/Parser-Combinators

C++ parser combinator library

Primary LanguageC++MIT LicenseMIT

Parser-Combinators

The latest version now supports functionality equivalent to an attribute grammar, where the parser result (synthesized attribute) is returned bottom up, and state (inherited attribute) is threaded trough the parsers accumulating values left-to-right. This needs some care to interact with backtracking, as the state needs to be backtracked as well. The 'attempt' parser combinator deals with saving the current result and state and restoring it on backtracking, but this relies on the state being copyable. If there is only single-character look-ahead failed parsers do not consume characters, and so backtracking is unnecessary, and the state does not need to be copyable.

A high performance C++ parser combinator library, focusing static instantiation of combinators, which differentiates it from other libraries such as Boost.Spirit. The library design ensures that all combinator composition occurs at compile time, with a special construct (a parser-handle) used to allow dynamic runtime polymorphism at specific points.

As backtraking is supported, parsers can generally consist of a set of independent static parse rules, and a single parser-handle to enable polymorphic recursion. However higher level parser combinators can also be implemented that take parser-handles as their arguments.

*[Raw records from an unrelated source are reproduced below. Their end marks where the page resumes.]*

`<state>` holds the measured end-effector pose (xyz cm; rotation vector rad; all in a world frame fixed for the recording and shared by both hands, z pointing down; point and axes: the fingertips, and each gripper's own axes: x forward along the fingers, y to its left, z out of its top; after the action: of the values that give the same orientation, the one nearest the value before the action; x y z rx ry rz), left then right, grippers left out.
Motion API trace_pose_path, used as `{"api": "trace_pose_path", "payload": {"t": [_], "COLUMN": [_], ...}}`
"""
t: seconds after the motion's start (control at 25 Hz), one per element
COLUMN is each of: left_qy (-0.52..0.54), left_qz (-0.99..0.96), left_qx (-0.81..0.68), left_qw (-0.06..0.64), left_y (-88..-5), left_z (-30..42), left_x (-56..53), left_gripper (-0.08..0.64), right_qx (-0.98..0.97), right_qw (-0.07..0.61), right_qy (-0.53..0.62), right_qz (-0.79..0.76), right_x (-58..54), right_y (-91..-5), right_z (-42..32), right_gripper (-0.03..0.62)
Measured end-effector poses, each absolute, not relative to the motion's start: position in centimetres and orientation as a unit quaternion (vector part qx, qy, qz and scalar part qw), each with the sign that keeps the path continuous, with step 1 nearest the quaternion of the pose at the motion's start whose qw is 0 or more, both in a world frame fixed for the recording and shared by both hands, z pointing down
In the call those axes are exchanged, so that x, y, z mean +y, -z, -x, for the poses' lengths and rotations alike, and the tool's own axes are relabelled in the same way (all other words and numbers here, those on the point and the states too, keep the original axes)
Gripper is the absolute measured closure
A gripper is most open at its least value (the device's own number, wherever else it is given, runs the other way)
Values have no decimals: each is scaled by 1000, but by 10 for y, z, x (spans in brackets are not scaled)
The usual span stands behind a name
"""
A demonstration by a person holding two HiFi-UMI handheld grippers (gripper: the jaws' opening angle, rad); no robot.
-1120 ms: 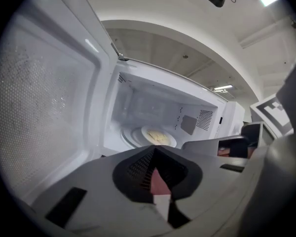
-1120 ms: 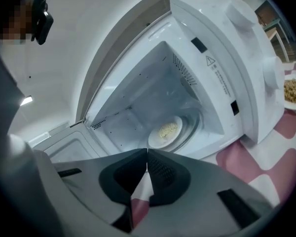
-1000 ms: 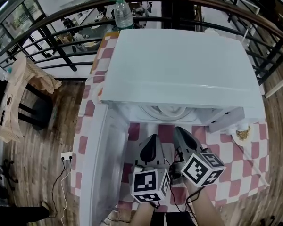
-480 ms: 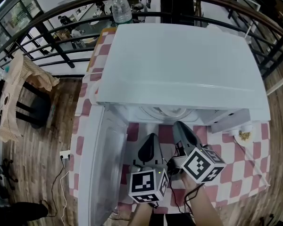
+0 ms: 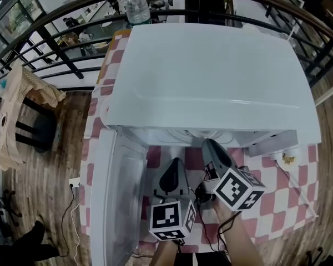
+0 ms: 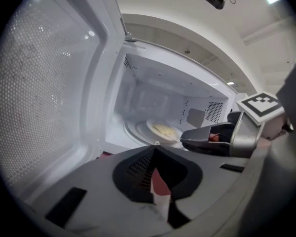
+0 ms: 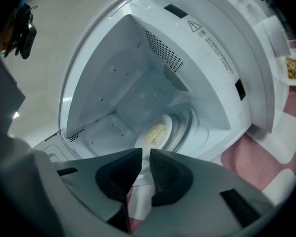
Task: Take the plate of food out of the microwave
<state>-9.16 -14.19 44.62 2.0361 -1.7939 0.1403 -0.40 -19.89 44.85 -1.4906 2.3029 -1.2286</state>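
Since the microwave (image 5: 211, 76) stands on the checked tablecloth (image 5: 291, 201) with its door (image 5: 114, 198) swung wide to our left, the cavity is open to both tools. We see the plate of food (image 7: 157, 131) resting on the turntable (image 7: 185, 125) well inside, and neither gripper touches it, so the lift has not begun. We hold both grippers low before the opening, side by side, pointing inward. Our right gripper (image 7: 144, 154) reaches nearer the sill. Its jaws are opening, a narrow gap so far with nothing between them, and we judge this readies it for the plate's rim. Our left gripper (image 6: 155, 154) hangs slightly back, jaws pressed together on nothing, probably kept clear so the right one can work.
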Motion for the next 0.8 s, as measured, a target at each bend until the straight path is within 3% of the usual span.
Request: {"api": "trace_pose_path", "payload": {"t": [0.36,0.8], "left_qy": [-55,-59], "left_qz": [-729,-732], "left_qx": [-647,-646], "left_qw": [219,210], "left_y": [-454,-452], "left_z": [94,92], "left_x": [-146,-151], "left_gripper": [549,549], "right_qx": [750,746], "right_qw": [58,48], "right_qy": [416,405], "right_qz": [511,526], "right_x": [-203,-214], "right_y": [-454,-451], "right_z": [-7,-11], "right_gripper": [523,473]}}
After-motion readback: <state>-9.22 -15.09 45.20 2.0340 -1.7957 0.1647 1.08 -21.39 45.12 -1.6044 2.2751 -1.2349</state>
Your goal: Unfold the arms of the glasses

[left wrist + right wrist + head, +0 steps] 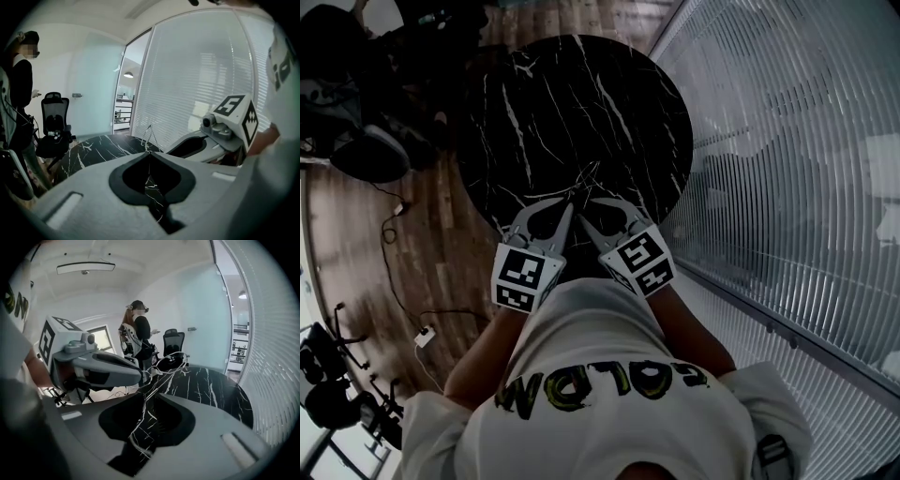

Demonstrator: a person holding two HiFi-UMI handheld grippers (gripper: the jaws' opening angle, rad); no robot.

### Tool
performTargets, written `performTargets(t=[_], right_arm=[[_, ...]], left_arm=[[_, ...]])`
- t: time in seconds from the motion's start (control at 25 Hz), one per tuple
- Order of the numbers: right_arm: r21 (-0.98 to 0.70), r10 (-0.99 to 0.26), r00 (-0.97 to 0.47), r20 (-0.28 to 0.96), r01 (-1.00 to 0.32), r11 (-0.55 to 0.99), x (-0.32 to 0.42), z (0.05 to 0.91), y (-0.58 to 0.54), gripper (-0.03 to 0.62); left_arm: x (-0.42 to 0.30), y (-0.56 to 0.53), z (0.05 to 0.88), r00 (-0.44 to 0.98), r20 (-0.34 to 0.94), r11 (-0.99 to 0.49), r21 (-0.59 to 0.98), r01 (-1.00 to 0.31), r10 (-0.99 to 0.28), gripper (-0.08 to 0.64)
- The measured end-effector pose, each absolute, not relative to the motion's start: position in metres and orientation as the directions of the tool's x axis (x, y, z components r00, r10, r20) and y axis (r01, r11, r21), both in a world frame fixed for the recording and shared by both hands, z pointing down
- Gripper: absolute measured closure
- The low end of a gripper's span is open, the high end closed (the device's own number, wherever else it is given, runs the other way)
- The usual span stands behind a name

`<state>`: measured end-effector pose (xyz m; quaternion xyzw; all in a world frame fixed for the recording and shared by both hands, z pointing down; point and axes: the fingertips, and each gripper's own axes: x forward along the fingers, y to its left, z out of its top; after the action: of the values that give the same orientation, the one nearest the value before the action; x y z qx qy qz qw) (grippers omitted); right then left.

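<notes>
Slatted glass wall point(787, 141) runs down the right side, and wood floor point(356, 225) with loose cables point(394, 225) is on the left. A round black marble table point(581, 103) sits between them. The wearer's white shirt point(600, 375) fills the bottom of the head view. A second person point(138, 329) stands past the table, next to a black office chair point(54, 117).

Both grippers sit over the table's near edge, angled in toward each other in a V with their tips almost meeting.

Left gripper point(147, 153) – jaws brought together, tips pinching the thin wire frame. The frame sticks up out of the pinch.

Right gripper point(151, 392) – jaws a narrow slit apart. One thin arm of the glasses runs through the gap, with marble showing on either side of it. The pads aren't visibly pressing on it.

Glasses point(172, 361) are held off the surface just inside the near edge. The lenses are ahead of the right gripper's tips and right beside the left gripper's nose. In the head view they show only as a faint wire outline.
</notes>
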<state>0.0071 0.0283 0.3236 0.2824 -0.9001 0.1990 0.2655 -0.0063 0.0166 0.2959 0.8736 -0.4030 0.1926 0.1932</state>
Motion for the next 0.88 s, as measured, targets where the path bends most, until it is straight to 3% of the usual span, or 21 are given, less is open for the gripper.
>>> performTargets(t=[0.44, 0.72, 0.88], right_arm=[[-0.097, -0.456, -0.58, 0.676, -0.682, 0.725, 0.045, 0.343, 0.019, 0.563], [0.183, -0.556, -0.411, 0.722, -0.662, 0.727, 0.08, 0.349, 0.0, 0.577], [0.225, -0.562, -0.396, 0.726, -0.635, 0.739, 0.08, 0.35, 0.0, 0.577]], left_arm=[[-0.028, 0.011, 0.311, 0.577, 0.521, -0.565, 0.205, -0.799, -0.628, 0.557], [-0.029, 0.021, 0.328, 0.614, 0.549, -0.571, 0.276, -0.773, -0.566, 0.557], [-0.027, 0.023, 0.331, 0.621, 0.547, -0.553, 0.311, -0.773, -0.561, 0.557]])
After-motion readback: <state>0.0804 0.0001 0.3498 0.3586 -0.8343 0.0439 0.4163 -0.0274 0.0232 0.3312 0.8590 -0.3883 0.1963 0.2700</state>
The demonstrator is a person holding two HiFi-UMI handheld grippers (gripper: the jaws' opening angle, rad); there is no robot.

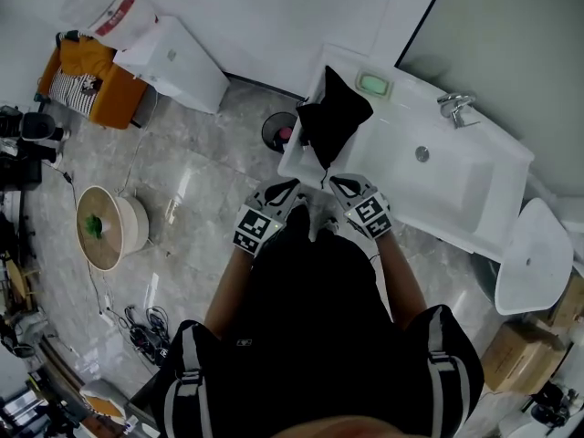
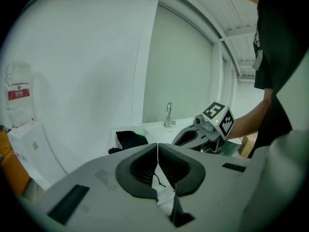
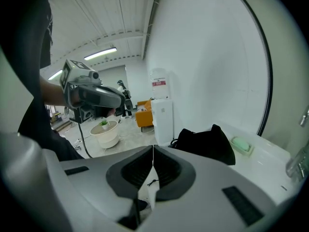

This gives the programmer control over whether polymorphism is static or dynamic, and allows optimal run-time performance. Because the combinators are implemented as static template function-objects, they can be inlined by the compiler, which results in performance better than the simple recursive-descent parser, combined with more readable and maintainable code.

The library now uses an Iterator and Range pair, and provides a stream_range that makes backtracking much neater in the implementation, results in a 25% performance improvement compared to the pre-iterator version on non-backtracking parsers, and even more (40% improvement) on backtracking parsers. The combinator parser with stream iterator is now about twice the speed of the simple recursive descent parser, and the iterator interface can be used with the File-Vector which doubles the performance again. Swapping between the stream range/iterator and the file_vector range/iterator is now controlled by defining USE_MMAP, without needing to change the source code.

See "test_combinators.cpp" for a simple example, "example_expression.cpp" for backtracking with sythesized attributes, and "prolog.cpp" for inherited attribute usage examples.